The vision paid off. Certification in Hotel and Tourism Management from Tel Aviv’s Tadmore Hotel set her up to eventually become the first African Executive Housekeeper at Sheraton Hotel, where she worked up to 1973. She attained even greater prominence as a nation-wide trainer for Uganda Hotels, a position she left after three years because the travel demands ate into family time. Her example provides guidance to career women who constantly debate their work-family balance. The success of what she did next proves her belief that “There are usually no shortcuts to a long and rewarding life. Success comes veiled in different forms and there are many routes to it”. Her twisty route involved raising six children by herself after her husband’s death in 1985.
And her legacy lives on
Perhaps it is taking cues from her example that made one of them, Charles Mbire, apparently the wealthiest indigenous Ugandan and also the direct creator of the Sing-for-Mama genre when he commissioned the song Mama Mbire for her 70th birthday in 2004. It also involved an involuntary change of business when Amin’s soldiers looted 100 sewing machines belonging to Pop-In, a factory that tailored women’s clothes to satisfy the demand imported dresses could not, and served as one of Uganda’s first fabric-to-riches reference.
It closed, its 200 workers rendered jobless like their boss. But for those who had learned to think like her, the closure was not the end of the road, but rather the opportunity to re-channel their energies into an enterprise they might otherwise not have thought of as viable. Mbire was challenged to start from scratch, this time venturing into interior design with Habitat Interiors, again capitalising on her experience arranging rooms at Sheraton Hotel.
The garments idea was also borne of sewing skills she had learned in childhood and honed at St. Thereza Girl’s and Butare Girl’s Junior Secondary schools. Testaments to women to make valuable skills they take for granted rarely come better distilled, an example very contemporary in Uganda with its statistics of soaring joblessness. Teresa Mbire is proof that persistence, usually characteristic of last-born children like her, pays.
FACT-FILE
• Author of Shaping of a Destiny: Tereza Mbire: An African Woman’s Story of Challenges, Perseverance, and Triumph.
• Admires Oprah Winfrey, Janet Museveni and Nelson Mandela
• Member, Uganda Women Entrepreneur Associates.

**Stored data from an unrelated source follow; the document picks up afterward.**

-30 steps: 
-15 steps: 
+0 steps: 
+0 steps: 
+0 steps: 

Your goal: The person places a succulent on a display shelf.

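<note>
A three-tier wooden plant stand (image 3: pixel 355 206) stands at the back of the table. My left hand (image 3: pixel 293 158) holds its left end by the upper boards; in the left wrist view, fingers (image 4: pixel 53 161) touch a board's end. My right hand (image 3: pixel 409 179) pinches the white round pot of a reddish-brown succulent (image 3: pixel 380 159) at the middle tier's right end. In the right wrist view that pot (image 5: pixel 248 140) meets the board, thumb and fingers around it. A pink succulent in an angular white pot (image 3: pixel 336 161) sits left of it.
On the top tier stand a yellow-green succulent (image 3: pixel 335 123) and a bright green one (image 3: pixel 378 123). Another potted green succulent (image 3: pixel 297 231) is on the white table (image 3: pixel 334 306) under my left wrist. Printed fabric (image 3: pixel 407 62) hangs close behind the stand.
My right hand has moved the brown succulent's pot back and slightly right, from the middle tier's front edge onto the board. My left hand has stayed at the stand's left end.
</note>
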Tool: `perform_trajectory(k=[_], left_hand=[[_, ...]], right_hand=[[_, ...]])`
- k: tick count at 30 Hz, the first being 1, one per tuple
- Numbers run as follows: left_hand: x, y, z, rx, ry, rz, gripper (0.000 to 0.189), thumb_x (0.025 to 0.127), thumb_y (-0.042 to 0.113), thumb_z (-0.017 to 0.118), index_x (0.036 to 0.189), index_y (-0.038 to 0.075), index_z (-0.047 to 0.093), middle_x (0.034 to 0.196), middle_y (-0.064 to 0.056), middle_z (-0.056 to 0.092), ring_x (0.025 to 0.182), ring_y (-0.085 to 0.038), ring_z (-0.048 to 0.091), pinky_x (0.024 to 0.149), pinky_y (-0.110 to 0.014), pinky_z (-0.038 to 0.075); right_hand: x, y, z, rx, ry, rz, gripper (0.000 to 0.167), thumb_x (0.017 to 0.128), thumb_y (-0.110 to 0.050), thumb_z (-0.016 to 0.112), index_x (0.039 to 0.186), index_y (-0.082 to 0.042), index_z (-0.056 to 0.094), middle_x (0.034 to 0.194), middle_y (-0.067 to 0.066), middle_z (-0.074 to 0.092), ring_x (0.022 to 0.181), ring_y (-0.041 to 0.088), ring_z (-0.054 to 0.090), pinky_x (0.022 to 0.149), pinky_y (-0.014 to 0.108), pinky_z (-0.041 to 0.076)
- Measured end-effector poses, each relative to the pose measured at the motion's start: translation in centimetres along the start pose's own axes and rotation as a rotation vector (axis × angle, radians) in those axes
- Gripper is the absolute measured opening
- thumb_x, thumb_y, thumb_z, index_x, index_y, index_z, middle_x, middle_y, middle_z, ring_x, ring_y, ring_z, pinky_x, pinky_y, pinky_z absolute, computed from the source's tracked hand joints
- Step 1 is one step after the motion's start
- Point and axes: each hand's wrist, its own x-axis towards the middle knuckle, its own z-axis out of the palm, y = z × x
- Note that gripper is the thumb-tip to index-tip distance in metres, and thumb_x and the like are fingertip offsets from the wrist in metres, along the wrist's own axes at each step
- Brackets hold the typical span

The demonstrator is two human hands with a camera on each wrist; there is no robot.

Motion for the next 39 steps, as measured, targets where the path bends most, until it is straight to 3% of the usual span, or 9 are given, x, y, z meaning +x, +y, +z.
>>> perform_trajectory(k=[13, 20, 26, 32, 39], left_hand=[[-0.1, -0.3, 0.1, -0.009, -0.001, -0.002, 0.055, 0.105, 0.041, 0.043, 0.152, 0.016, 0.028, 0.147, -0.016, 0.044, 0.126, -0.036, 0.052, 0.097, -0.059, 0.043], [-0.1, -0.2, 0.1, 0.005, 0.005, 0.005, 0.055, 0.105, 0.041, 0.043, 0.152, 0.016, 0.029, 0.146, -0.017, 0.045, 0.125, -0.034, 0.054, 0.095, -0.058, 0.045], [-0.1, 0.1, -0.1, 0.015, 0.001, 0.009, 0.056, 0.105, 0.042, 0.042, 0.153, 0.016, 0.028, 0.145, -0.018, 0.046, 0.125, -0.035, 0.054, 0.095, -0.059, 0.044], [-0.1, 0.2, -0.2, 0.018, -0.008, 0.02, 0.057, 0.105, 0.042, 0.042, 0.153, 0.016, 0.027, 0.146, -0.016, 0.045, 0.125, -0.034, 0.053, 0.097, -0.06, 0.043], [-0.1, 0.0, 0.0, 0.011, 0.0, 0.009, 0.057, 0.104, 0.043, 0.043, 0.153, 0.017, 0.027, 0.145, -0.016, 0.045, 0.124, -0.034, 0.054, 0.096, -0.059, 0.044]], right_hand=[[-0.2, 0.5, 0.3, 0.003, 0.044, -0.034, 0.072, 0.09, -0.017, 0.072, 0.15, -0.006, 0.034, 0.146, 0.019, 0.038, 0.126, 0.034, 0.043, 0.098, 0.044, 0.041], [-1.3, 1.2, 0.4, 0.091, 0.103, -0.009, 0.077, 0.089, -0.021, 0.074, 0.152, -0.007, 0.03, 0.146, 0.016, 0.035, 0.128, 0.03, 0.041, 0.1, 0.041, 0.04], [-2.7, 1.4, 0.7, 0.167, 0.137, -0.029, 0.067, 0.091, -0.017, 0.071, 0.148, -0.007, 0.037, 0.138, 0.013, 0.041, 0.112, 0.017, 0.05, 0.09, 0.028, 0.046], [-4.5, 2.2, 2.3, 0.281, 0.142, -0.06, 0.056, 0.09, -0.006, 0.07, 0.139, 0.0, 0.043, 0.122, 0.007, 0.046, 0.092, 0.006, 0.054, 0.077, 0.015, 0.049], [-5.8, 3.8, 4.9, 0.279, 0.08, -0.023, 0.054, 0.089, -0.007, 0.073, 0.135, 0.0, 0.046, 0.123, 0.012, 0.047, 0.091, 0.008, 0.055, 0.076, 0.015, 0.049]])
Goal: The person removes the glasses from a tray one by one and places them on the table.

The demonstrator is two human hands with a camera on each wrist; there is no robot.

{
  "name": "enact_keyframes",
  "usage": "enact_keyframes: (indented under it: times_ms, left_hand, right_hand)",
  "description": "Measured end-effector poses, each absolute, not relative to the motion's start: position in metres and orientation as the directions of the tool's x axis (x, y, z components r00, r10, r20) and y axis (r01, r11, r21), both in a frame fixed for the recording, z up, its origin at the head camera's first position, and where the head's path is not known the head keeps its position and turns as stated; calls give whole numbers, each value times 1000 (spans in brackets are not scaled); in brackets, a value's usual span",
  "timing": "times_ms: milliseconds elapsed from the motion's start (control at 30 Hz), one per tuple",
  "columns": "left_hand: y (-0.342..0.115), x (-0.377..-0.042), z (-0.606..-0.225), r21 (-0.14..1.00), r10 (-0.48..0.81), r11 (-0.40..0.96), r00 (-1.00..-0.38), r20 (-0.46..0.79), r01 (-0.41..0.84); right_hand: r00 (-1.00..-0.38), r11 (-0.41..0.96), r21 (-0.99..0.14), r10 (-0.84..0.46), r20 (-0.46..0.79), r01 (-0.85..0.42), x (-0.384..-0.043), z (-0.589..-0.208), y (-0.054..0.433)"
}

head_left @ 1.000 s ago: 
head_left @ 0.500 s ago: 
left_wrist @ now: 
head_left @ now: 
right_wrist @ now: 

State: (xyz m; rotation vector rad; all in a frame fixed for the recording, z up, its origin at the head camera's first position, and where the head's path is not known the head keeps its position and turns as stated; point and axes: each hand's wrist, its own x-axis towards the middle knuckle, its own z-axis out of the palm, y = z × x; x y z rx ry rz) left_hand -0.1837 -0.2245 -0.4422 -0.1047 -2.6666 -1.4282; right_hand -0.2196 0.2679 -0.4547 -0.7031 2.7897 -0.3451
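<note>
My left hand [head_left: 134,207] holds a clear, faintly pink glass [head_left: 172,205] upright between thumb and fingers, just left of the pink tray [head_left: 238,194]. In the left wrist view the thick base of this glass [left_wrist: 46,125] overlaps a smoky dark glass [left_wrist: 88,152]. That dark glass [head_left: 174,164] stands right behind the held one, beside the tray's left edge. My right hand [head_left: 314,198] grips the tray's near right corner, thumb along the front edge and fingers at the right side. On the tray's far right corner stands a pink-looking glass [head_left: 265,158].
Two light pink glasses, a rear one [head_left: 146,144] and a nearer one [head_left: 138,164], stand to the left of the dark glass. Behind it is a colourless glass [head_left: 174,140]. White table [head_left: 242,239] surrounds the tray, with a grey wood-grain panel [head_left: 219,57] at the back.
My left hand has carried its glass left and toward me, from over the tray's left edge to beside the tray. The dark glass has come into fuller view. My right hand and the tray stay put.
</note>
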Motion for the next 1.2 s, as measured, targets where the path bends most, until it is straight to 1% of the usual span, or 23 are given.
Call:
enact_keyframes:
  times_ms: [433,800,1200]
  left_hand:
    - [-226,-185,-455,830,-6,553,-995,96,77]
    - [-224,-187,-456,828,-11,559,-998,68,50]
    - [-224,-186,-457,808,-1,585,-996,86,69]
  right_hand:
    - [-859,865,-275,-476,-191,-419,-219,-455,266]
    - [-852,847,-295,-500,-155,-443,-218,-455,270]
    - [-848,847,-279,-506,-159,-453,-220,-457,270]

• Subject of Juliana and Bobi Wine’s 2004 song, Maama Mbire.
• Senior Presidential Advisor appointee.
• Founder, Uganda Women’s Entrepreneurs Association Limited (UWEAL)
• 1986 Uganda representative to World Women’s Conference.
AWARDS;
• Honorary Doctorate from Nkumba University for entrepreneurship in 2008.
• Global Recognition award as Leading Woman Entrepreneur of the World by the Star Group of America. 
• Professorship Recognition from United Graduate and Seminar of America. • World of Difference Award 2008 (Washington DC).